Keramahan adalah ciri khas Pak Asep. Ia menerapkan prinsip 3S: Senyum, Salam, Sapa. Namun baginya, senyum adalah yang paling utama.
“Saya lihat dulu. Kalau dibalas senyum, baru saya sapa,” katanya. Sikap itu bukan tanpa alasan. Ia memosisikan diri sebagai orang tua bagi mahasiswa, terlebih karena anaknya sendiri juga menempuh pendidikan di kampus yang sama.
“Saya sudah bukan anak muda. Cara ngobrolnya juga beda. Jadi saya menempatkan diri sebagai orang tua,” tuturnya lembut.
Bagi Pak Asep, menjadi bermanfaat tidak selalu harus melalui hal besar. Menyapa dan tersenyum pun ia yakini sebagai bentuk kebaikan. Ia mengutip pesan yang selalu ia pegang: sebaik-baik manusia adalah yang bermanfaat bagi orang lain.
Saat berbicara tentang makna pekerjaannya, wajah Pak Asep tampak lebih serius. Menjaga keamanan, baginya, bukan sekadar mencari nafkah, melainkan juga ibadah. Ia paham profesi satpam kerap dipandang sebelah mata. Namun, melalui sikap dan kinerjanya, ia ingin mengubah persepsi itu. “Hal yang terlihat biasa akan terasa penting saat dibutuhkan. Kalau kendaraan hilang, pasti yang dicari satpam,” katanya pelan.

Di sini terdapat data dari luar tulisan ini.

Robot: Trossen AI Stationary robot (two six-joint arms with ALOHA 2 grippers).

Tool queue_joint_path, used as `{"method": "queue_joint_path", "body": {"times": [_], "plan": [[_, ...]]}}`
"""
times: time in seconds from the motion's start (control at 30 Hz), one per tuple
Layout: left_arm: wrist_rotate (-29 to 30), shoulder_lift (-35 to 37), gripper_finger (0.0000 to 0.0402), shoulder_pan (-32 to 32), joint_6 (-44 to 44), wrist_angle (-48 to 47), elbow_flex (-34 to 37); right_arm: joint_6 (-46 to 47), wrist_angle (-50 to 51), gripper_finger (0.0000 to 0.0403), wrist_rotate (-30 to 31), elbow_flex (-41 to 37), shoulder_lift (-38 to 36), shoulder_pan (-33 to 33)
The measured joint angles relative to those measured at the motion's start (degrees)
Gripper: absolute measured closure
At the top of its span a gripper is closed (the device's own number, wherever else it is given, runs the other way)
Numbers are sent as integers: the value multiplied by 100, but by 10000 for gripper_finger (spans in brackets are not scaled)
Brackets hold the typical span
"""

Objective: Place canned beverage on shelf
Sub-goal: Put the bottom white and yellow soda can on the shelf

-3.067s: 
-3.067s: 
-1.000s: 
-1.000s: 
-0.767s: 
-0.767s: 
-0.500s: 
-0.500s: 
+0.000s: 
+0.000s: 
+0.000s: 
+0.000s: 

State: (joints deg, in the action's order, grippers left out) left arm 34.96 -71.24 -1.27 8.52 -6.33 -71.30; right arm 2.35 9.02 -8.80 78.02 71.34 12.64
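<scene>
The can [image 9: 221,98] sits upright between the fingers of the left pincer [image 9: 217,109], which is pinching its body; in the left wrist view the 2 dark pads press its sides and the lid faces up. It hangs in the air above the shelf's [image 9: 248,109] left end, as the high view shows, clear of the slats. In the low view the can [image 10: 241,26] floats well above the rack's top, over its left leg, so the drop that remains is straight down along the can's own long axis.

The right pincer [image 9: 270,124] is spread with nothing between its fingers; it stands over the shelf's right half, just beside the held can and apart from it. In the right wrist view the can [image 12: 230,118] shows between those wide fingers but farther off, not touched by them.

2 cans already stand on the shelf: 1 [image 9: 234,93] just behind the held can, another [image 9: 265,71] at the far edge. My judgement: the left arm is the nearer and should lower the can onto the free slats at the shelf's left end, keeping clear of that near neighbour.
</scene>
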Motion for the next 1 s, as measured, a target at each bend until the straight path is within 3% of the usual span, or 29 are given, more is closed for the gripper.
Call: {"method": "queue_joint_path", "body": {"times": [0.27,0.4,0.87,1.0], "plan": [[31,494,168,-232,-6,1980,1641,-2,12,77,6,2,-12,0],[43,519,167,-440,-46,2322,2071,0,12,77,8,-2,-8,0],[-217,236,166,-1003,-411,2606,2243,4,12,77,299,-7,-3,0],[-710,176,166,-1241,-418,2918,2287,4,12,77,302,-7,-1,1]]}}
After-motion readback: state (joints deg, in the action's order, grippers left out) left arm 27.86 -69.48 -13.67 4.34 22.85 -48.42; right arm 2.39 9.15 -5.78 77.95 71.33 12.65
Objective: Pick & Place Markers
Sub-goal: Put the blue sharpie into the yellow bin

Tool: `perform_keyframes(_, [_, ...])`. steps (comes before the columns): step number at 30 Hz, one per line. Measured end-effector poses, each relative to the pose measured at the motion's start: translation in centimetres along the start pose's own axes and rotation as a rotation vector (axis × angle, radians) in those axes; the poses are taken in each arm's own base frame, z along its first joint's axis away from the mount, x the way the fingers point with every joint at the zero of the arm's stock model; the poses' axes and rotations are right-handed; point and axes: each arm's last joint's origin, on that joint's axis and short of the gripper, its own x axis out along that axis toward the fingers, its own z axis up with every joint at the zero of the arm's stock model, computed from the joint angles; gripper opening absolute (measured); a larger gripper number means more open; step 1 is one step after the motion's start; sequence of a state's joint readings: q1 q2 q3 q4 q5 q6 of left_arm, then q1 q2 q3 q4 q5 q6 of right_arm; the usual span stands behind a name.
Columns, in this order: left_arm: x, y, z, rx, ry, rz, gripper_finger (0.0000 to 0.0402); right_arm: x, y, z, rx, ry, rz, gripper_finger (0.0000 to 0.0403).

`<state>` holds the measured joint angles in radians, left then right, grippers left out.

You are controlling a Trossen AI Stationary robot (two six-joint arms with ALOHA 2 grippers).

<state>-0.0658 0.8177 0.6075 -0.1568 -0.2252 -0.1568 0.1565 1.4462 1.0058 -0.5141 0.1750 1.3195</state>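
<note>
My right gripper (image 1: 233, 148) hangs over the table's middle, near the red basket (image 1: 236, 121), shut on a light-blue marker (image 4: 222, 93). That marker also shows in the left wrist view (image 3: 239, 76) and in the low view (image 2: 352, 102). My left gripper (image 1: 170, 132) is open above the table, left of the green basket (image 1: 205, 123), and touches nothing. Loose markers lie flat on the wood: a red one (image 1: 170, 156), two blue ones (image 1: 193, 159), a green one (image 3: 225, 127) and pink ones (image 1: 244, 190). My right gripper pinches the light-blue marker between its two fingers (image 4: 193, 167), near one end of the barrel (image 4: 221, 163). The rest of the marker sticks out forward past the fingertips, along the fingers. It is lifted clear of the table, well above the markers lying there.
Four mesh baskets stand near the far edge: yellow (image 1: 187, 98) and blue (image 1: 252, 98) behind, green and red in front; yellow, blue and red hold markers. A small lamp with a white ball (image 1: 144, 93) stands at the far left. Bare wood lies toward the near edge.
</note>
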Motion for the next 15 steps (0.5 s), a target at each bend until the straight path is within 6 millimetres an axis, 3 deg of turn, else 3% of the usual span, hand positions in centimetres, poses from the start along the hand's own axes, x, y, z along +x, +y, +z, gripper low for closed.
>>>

Di akhir perbincangan, ketika diminta menggambarkan dirinya dengan tiga kata, Pak Asep menjawab mantap tanpa ragu: luwes, ikhlas, sabar. Tiga kata sederhana yang merangkum perjalanan panjang pengabdiannya dan menjelaskan mengapa senyumnya selalu terasa tulus setiap hari.